◆ **Directions for this task**: Using the data below, work out how many lines contain "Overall", and report only that number.

◆ **Available records**:
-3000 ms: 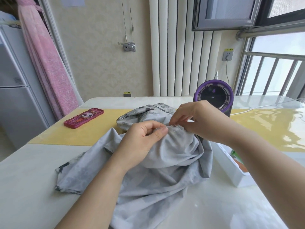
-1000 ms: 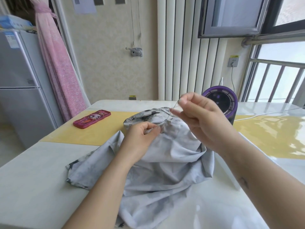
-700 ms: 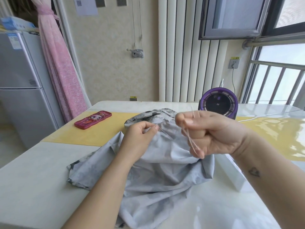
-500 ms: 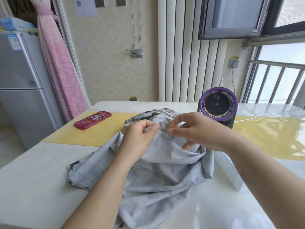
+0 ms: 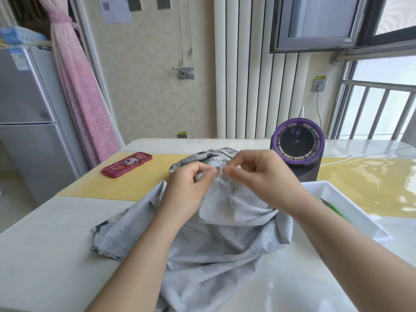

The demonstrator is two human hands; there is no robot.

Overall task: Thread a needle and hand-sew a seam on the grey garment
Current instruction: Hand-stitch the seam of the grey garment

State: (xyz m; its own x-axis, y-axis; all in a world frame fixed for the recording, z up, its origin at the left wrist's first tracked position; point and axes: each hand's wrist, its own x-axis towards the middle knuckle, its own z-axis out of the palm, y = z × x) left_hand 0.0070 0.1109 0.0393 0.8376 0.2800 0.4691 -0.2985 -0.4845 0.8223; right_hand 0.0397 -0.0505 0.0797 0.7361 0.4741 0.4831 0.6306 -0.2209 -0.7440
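Note:
The grey garment [image 5: 216, 244] lies bunched on the white table [image 5: 45, 255] in front of me. My left hand [image 5: 189, 190] pinches a raised fold of the fabric between thumb and fingers. My right hand [image 5: 263, 176] sits just to its right, thumb and forefinger pinched together at the fold's edge. A pale thread [image 5: 229, 192] hangs in a loop from that spot down over the cloth. The needle itself is too small to make out between the fingertips.
A purple and black round fan [image 5: 297, 147] stands behind my right hand. A white tray [image 5: 351, 206] with a green item lies to the right. A red phone case [image 5: 127, 164] rests on the yellow mat [image 5: 126, 183] at the left.
My right hand had pulled the thread up and away from the fabric, then came back down to the fold held by my left hand. The left hand kept its pinch.

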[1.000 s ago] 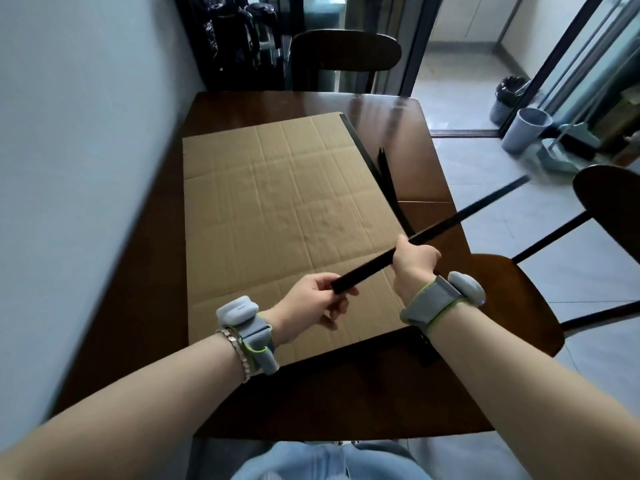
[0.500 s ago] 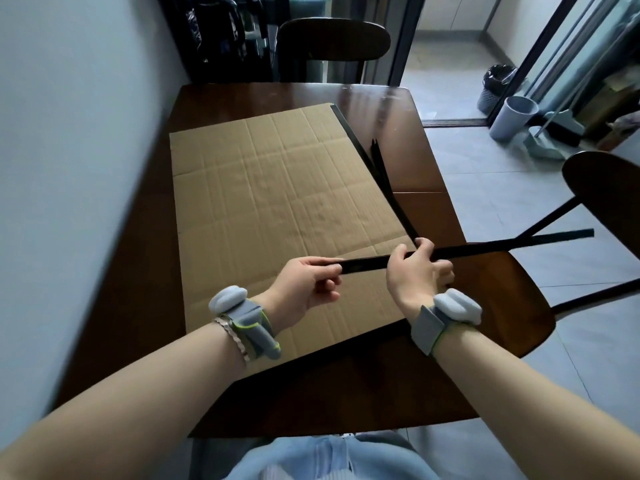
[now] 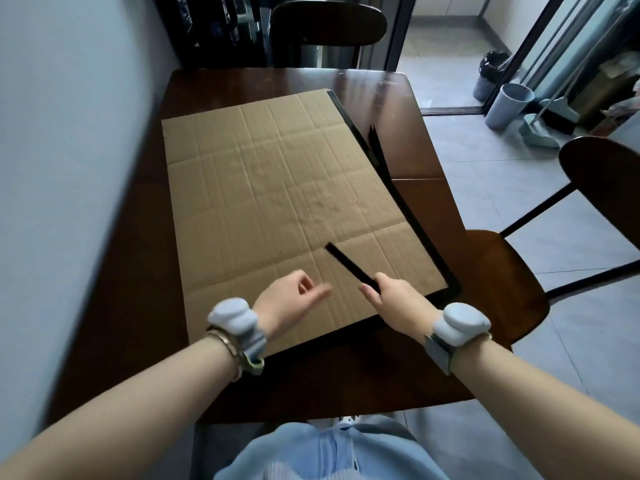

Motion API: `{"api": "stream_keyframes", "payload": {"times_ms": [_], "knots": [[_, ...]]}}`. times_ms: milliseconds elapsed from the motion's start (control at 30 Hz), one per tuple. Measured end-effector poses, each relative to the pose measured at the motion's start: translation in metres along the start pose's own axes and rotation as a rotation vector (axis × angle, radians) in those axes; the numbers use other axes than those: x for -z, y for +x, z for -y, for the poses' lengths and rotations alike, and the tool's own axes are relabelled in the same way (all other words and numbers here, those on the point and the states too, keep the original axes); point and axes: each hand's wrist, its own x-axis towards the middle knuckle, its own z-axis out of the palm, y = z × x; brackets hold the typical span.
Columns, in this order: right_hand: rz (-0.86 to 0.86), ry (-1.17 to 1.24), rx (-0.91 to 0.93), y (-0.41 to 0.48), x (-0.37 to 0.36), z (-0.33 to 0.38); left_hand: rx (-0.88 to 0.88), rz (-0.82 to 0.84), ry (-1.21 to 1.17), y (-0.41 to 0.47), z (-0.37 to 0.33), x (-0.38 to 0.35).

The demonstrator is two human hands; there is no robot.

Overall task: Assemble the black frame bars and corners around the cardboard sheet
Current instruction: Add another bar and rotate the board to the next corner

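Observation:
A large brown cardboard sheet (image 3: 277, 195) lies flat on the dark wooden table (image 3: 381, 91). A black frame bar (image 3: 388, 181) runs along its right edge and ends at a black corner (image 3: 450, 292) at the near right. Another black strip (image 3: 346, 336) shows along the near edge. My right hand (image 3: 391, 294) grips a loose black bar (image 3: 349, 265) that points up and left over the cardboard. My left hand (image 3: 287, 301) hovers over the near part of the sheet, fingers loosely curled, holding nothing. A few spare black bars (image 3: 375, 143) lie on the table right of the sheet.
A wall runs close along the left. One dark chair (image 3: 327, 26) stands at the table's far end and another (image 3: 512, 282) at the right. On the tiled floor at the far right are a grey bin (image 3: 507, 105) and a dustpan.
My left hand has let go of the loose bar. My right hand has swung the bar from sticking out to the right to pointing up-left over the cardboard.

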Motion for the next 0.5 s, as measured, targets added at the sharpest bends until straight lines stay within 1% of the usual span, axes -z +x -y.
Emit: {"api": "stream_keyframes", "payload": {"times_ms": [33,67,133,200,267,333,400,500], "knots": [[0.024,0.062,-0.088,0.002,-0.012,-0.008,-0.057,-0.004,0.303,-0.004,0.014,-0.011],[0.05,0.108,-0.166,0.001,-0.024,-0.016,-0.084,0.02,0.497,-0.009,0.025,-0.021],[0.086,0.159,-0.251,0.002,-0.039,-0.023,-0.135,0.095,0.745,-0.016,0.04,-0.037],[0.102,0.191,-0.269,0.001,-0.049,-0.026,-0.194,0.128,0.898,-0.02,0.044,-0.049],[0.132,0.248,-0.28,0.0,-0.054,-0.027,-0.213,0.116,0.955,-0.019,0.045,-0.054],[0.146,0.361,-0.303,-0.002,-0.057,-0.028,-0.214,0.124,0.956,-0.016,0.045,-0.054],[0.092,0.519,-0.304,-0.002,-0.057,-0.029,-0.204,0.133,0.929,-0.015,0.04,-0.049],[-0.042,0.673,-0.271,0.001,-0.056,-0.028,-0.227,0.097,0.864,-0.011,0.03,-0.042]]}}
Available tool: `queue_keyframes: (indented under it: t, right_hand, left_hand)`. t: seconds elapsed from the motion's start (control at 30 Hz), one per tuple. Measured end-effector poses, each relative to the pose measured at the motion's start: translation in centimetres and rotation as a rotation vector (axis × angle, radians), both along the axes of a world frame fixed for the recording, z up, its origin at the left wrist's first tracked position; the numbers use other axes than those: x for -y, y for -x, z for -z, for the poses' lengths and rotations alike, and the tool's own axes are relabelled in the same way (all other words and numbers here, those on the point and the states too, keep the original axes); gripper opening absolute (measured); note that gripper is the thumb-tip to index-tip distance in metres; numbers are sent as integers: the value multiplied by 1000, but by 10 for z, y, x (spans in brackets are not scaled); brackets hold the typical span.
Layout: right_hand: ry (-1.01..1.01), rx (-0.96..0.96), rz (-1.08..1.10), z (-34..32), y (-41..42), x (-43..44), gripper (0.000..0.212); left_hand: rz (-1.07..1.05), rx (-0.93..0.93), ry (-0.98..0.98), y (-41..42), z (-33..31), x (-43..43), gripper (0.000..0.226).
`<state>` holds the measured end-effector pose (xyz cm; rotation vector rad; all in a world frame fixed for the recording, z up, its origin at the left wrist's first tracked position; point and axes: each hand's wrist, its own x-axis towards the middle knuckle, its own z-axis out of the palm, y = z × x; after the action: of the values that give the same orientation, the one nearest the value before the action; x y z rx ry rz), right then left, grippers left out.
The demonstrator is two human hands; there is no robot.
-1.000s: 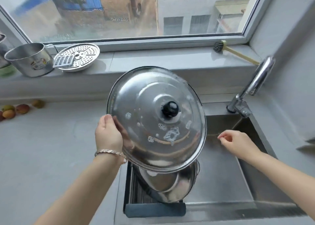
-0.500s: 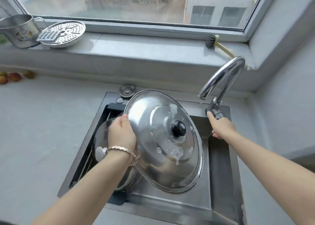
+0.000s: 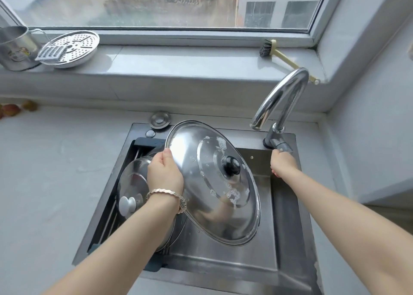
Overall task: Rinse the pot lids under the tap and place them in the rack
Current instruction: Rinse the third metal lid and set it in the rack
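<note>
Suds are seen in patches on the large round stainless-steel pot lid (image 3: 212,183) with the black knob (image 3: 232,165). It is held tilted above the steel sink basin (image 3: 223,256), near the spout but not under it. Its left rim is pinched by the left hand (image 3: 164,174), thumb on top and fingers curled beneath.

The right hand (image 3: 282,162) is set against the end of the grey tap lever (image 3: 282,146), fingers curled down out of view. Whether the lever is actually gripped cannot be told. No water is seen falling from the curved chrome tap (image 3: 281,95).

The step in hand is judged to be the start of the rinse. The lever is to be opened next, then the soapy face is to be brought under the stream and turned.

Two lids are counted. The second is a smaller steel lid with a white knob (image 3: 131,183), leaning in the dark slatted rack (image 3: 147,142) at the sink's left. More steel shows beneath it, but what it is cannot be made out.

One tap, one rack and one sink are counted. On the sill stand one steel mug (image 3: 15,48), one perforated steamer plate (image 3: 73,46), one small grater (image 3: 50,53) and one brush (image 3: 277,53).
</note>
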<state>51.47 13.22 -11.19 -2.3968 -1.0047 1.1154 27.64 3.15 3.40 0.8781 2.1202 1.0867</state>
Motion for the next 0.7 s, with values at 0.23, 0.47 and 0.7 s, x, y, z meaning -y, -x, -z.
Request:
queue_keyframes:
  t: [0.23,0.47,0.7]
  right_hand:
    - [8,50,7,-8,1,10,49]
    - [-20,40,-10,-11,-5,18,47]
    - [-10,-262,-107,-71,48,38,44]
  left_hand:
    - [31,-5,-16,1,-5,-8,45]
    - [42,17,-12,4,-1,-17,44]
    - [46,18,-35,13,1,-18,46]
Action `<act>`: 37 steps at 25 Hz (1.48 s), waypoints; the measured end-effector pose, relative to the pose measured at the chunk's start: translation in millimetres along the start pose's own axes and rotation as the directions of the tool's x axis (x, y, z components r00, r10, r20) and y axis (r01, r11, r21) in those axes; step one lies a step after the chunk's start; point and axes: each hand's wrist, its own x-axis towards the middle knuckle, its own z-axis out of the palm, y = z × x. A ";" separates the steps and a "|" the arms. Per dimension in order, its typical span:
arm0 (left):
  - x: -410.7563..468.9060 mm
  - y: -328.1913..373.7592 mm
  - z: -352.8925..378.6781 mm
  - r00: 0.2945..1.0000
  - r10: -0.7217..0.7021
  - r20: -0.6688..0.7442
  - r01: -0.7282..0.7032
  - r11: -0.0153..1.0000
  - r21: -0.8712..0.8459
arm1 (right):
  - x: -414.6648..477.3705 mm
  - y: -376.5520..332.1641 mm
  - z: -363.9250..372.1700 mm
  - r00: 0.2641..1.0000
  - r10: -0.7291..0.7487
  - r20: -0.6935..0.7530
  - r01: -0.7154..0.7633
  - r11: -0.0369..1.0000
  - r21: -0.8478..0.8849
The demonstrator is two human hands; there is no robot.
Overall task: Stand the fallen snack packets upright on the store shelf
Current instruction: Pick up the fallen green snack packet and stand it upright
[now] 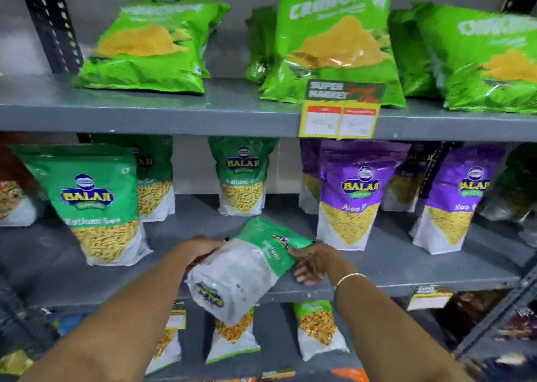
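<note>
A green-and-white Ratlami Sev packet point(247, 265) lies tilted across the front edge of the middle shelf point(406, 268), its green top pointing back and its white bottom hanging out over the edge. The left hand point(197, 249) is closed on the packet's left side, while the right hand point(312, 261) touches its green end with fingers loosely spread. Upright green packets point(93, 204) stand to the left and purple Aloo Sev packets point(353, 198) to the right.

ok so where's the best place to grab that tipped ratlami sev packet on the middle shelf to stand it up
Probably by its two long side edges, one from each flank, as the left hand and right hand do now. The packet lies tilted, white bottom overhanging the shelf edge, green top pointing inward, so side holds let it pivot upright.
</note>
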 end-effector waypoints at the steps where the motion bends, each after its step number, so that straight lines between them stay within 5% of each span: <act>1: -4.3 -6.5 -5.9 0.996 -0.012 0.091 0.022 0.993 -0.114 | -1.0 -1.4 23.4 0.999 -0.034 -0.041 0.037 0.997 0.071; 3: -9.8 -8.8 -9.8 0.968 -0.011 0.250 0.064 0.977 -0.204 | -0.7 1.3 53.5 0.985 -0.137 -0.108 0.162 0.946 0.281; 6: -9.6 -8.8 -10.8 0.953 -0.028 0.302 0.083 0.981 -0.174 | 0.9 2.4 67.3 0.953 -0.282 -0.110 0.291 0.757 0.585; 16: -35.4 23.1 -34.9 0.926 0.007 0.378 -0.005 1.000 -0.006 | -38.8 -44.9 61.1 0.887 -0.393 -0.241 0.459 0.807 0.371; 20: -31.9 38.2 -46.4 0.959 0.155 0.235 -0.140 0.987 -0.079 | -46.6 -89.7 49.8 0.816 -0.484 -0.314 0.568 0.771 0.287; 24: -13.1 36.3 -42.6 0.921 0.383 -0.072 -0.389 0.914 -0.111 | -36.4 -118.5 54.6 0.667 -0.604 -0.436 0.727 0.656 0.204; 27: 3.0 25.4 -31.9 0.880 0.403 -0.253 -0.433 0.898 -0.077 | -19.0 -123.7 61.8 0.606 -0.654 -0.452 0.777 0.608 0.163; 30: 6.5 20.7 -25.9 0.870 0.401 -0.288 -0.436 0.897 -0.066 | -8.7 -119.7 63.2 0.589 -0.699 -0.406 0.800 0.574 0.174; 33: 7.2 20.3 -31.5 0.921 0.352 -0.167 -0.366 0.929 -0.060 | -1.4 -110.3 49.5 0.684 -0.665 -0.300 0.719 0.683 0.124; 35: 6.8 15.2 -37.5 0.966 0.256 0.043 -0.256 0.967 -0.011 | -7.1 -98.8 40.4 0.862 -0.481 -0.161 0.481 0.876 -0.037; 37: 7.9 10.1 -42.6 0.976 0.133 0.171 -0.150 0.984 0.092 | -10.6 -89.6 37.1 0.959 -0.277 -0.058 0.267 0.953 -0.144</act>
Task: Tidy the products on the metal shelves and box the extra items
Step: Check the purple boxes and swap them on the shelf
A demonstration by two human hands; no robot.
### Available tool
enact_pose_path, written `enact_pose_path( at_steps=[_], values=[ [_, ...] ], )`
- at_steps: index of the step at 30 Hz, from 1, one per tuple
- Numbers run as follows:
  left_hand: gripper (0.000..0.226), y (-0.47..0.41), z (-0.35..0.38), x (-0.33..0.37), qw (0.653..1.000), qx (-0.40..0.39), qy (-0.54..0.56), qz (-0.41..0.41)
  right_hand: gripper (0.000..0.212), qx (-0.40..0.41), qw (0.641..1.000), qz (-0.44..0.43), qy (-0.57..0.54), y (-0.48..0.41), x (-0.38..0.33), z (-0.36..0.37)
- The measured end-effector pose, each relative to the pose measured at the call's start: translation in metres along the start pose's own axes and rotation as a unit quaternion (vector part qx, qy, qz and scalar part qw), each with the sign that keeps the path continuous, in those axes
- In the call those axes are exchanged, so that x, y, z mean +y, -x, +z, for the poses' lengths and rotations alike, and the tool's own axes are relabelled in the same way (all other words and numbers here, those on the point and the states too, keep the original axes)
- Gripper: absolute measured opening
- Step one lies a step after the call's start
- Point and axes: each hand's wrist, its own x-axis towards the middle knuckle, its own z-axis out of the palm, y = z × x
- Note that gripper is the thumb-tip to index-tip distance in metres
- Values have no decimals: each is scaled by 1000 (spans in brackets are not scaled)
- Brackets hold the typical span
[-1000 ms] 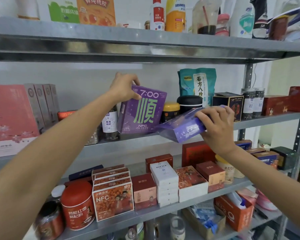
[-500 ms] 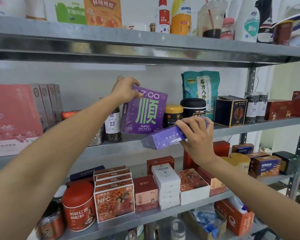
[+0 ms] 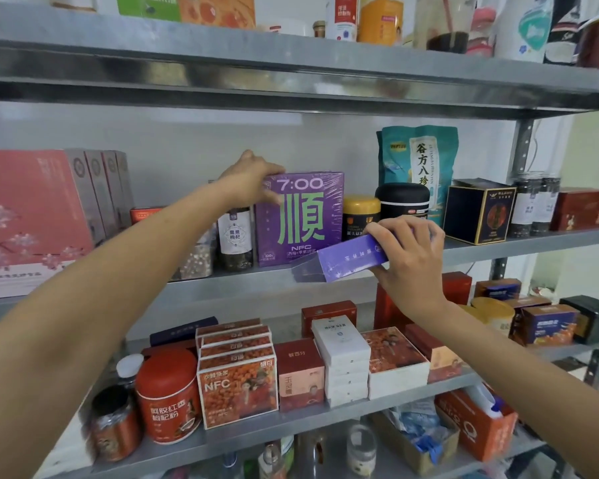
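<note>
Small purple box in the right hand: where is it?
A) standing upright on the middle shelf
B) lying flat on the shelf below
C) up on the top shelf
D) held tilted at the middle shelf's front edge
D: the right hand grips the small purple box at a tilt in front of the middle shelf, just below the big purple box that the left hand holds by its top corner.

A plain white wall backs it all. Over at three o'clock stands a pale yellow-green wall, a thin cord hanging just beside it.
</note>
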Motion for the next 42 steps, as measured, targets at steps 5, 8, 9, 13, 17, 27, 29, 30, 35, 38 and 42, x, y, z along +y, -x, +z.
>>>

◆ **Written answer**: 4